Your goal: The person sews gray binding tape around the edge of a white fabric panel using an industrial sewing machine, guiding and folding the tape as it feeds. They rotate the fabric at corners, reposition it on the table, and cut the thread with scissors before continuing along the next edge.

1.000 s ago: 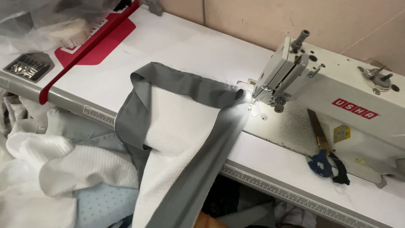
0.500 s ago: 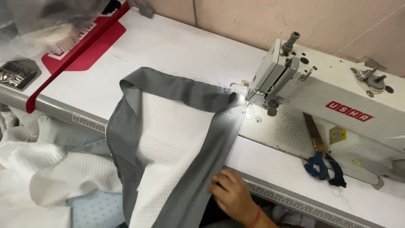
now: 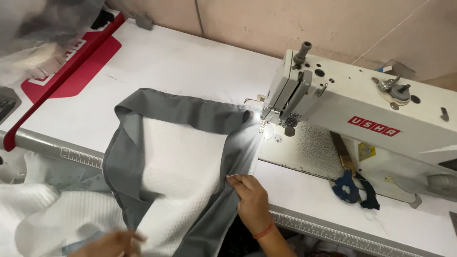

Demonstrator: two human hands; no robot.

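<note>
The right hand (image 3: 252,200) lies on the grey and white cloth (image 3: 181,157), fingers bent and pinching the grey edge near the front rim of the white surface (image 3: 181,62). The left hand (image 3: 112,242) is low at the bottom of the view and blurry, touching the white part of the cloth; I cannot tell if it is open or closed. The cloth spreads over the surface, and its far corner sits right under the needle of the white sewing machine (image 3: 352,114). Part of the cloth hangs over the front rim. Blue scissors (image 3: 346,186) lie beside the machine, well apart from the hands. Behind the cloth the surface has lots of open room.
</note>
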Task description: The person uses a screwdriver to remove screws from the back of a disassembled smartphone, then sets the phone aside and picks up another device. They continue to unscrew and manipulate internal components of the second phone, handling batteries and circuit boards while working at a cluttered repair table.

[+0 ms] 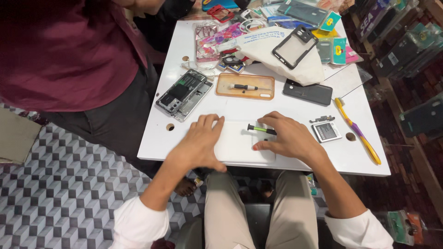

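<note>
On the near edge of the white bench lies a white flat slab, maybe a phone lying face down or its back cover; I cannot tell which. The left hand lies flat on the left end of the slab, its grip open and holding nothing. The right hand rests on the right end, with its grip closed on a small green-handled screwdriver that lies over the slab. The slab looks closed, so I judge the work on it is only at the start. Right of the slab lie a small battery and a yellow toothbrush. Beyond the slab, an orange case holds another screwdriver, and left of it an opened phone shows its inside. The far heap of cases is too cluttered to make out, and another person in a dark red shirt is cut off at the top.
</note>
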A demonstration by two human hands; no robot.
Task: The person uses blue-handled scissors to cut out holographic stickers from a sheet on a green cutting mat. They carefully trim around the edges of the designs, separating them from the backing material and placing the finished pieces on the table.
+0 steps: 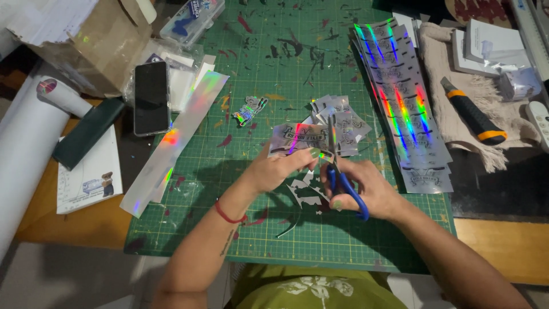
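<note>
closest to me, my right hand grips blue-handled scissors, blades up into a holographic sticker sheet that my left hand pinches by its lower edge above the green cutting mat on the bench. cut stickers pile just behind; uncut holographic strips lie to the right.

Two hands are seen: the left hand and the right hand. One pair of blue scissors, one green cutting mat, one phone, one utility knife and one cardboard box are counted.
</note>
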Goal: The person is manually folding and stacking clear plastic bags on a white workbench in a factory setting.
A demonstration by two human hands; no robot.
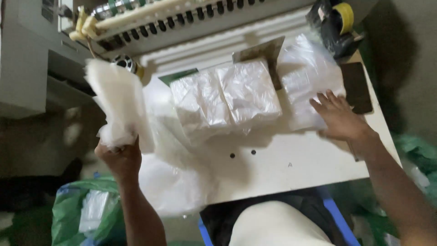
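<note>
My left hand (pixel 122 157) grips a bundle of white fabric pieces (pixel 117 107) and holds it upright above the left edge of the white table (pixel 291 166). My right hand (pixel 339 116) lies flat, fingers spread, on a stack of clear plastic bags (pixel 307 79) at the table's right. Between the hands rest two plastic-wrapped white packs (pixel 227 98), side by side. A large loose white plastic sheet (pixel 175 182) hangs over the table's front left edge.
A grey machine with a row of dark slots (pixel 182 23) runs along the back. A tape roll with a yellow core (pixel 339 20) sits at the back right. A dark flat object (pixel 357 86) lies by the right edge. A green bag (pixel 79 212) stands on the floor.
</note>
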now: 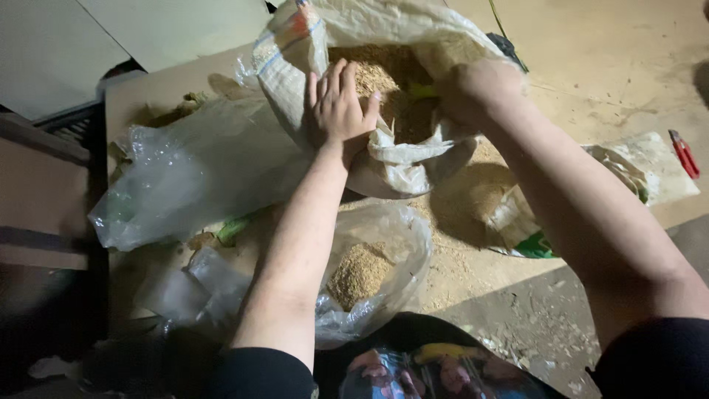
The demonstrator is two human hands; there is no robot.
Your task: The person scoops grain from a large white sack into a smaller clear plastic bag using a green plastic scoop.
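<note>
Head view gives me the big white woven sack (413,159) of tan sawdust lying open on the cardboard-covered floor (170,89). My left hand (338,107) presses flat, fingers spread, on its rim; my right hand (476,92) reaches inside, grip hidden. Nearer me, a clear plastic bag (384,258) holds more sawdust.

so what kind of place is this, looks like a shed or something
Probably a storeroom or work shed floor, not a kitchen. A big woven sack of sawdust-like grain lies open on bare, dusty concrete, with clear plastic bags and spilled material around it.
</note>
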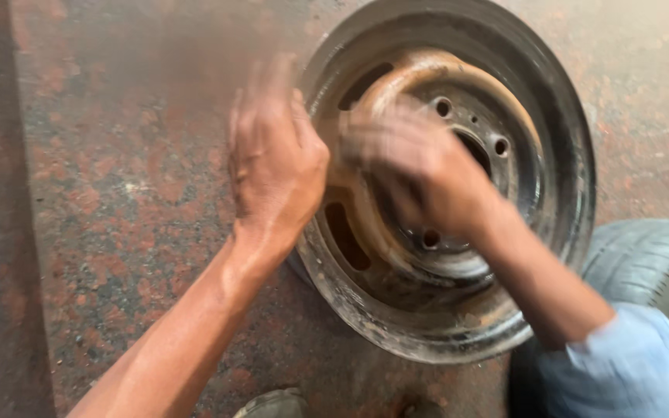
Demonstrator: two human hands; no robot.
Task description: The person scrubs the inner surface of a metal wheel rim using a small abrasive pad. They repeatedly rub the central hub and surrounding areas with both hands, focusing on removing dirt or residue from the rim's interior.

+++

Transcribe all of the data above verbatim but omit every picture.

Your goal: The person sews gray binding tape around the edge of a white fabric panel using an industrial sewing machine, guiding and folding the tape as it feeds. They rotate the fabric at corners, reposition it on the table, and cut the thread with scissors before continuing along the next edge.

1.000 s ago: 
0.500 s ago: 
now: 

Demonstrator: two human hands; no robot.

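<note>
The right hand (image 3: 252,200) lies on the grey and white cloth (image 3: 181,157), fingers bent and pinching the grey edge near the front rim of the white surface (image 3: 181,62). The left hand (image 3: 112,242) is low at the bottom of the view and blurry, touching the white part of the cloth; I cannot tell if it is open or closed. The cloth spreads over the surface, and its far corner sits right under the needle of the white sewing machine (image 3: 352,114). Part of the cloth hangs over the front rim. Blue scissors (image 3: 346,186) lie beside the machine, well apart from the hands. Behind the cloth the surface has lots of open room.
</note>
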Task description: The person uses a screwdriver to remove screws from the back of a disassembled smartphone, then sets the phone aside and picks up another device. They continue to unscrew and manipulate internal components of the second phone, handling batteries and circuit boards while working at a cluttered repair table.

[+0 ms] 

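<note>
On the near edge of the white bench lies a white flat slab, maybe a phone lying face down or its back cover; I cannot tell which. The left hand lies flat on the left end of the slab, its grip open and holding nothing. The right hand rests on the right end, with its grip closed on a small green-handled screwdriver that lies over the slab. The slab looks closed, so I judge the work on it is only at the start. Right of the slab lie a small battery and a yellow toothbrush. Beyond the slab, an orange case holds another screwdriver, and left of it an opened phone shows its inside. The far heap of cases is too cluttered to make out, and another person in a dark red shirt is cut off at the top.
</note>
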A demonstration by two human hands; no robot.
Task: The person uses blue-handled scissors to cut out holographic stickers from a sheet on a green cutting mat. They carefully trim around the edges of the designs, separating them from the backing material and placing the finished pieces on the table.
+0 steps: 
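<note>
closest to me, my right hand grips blue-handled scissors, blades up into a holographic sticker sheet that my left hand pinches by its lower edge above the green cutting mat on the bench. cut stickers pile just behind; uncut holographic strips lie to the right.

Two hands are seen: the left hand and the right hand. One pair of blue scissors, one green cutting mat, one phone, one utility knife and one cardboard box are counted.
</note>
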Goal: The person is manually folding and stacking clear plastic bags on a white workbench in a factory setting.
A demonstration by two human hands; no robot.
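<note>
My left hand (pixel 122 157) grips a bundle of white fabric pieces (pixel 117 107) and holds it upright above the left edge of the white table (pixel 291 166). My right hand (pixel 339 116) lies flat, fingers spread, on a stack of clear plastic bags (pixel 307 79) at the table's right. Between the hands rest two plastic-wrapped white packs (pixel 227 98), side by side. A large loose white plastic sheet (pixel 175 182) hangs over the table's front left edge.
A grey machine with a row of dark slots (pixel 182 23) runs along the back. A tape roll with a yellow core (pixel 339 20) sits at the back right. A dark flat object (pixel 357 86) lies by the right edge. A green bag (pixel 79 212) stands on the floor.
</note>
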now: 
The demonstrator is two human hands; there is no robot.
Your task: The person scoops grain from a large white sack into a smaller clear plastic bag using a green plastic scoop.
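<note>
Head view gives me the big white woven sack (413,159) of tan sawdust lying open on the cardboard-covered floor (170,89). My left hand (338,107) presses flat, fingers spread, on its rim; my right hand (476,92) reaches inside, grip hidden. Nearer me, a clear plastic bag (384,258) holds more sawdust.

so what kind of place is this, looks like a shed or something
Probably a storeroom or work shed floor, not a kitchen. A big woven sack of sawdust-like grain lies open on bare, dusty concrete, with clear plastic bags and spilled material around it.
</note>
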Demonstrator: two human hands; no robot.
Task description: The person scrubs the inner surface of a metal wheel rim using a small abrasive pad. They repeatedly rub the central hub and surrounding areas with both hands, focusing on removing dirt or residue from the rim's interior.

The answer is now complete.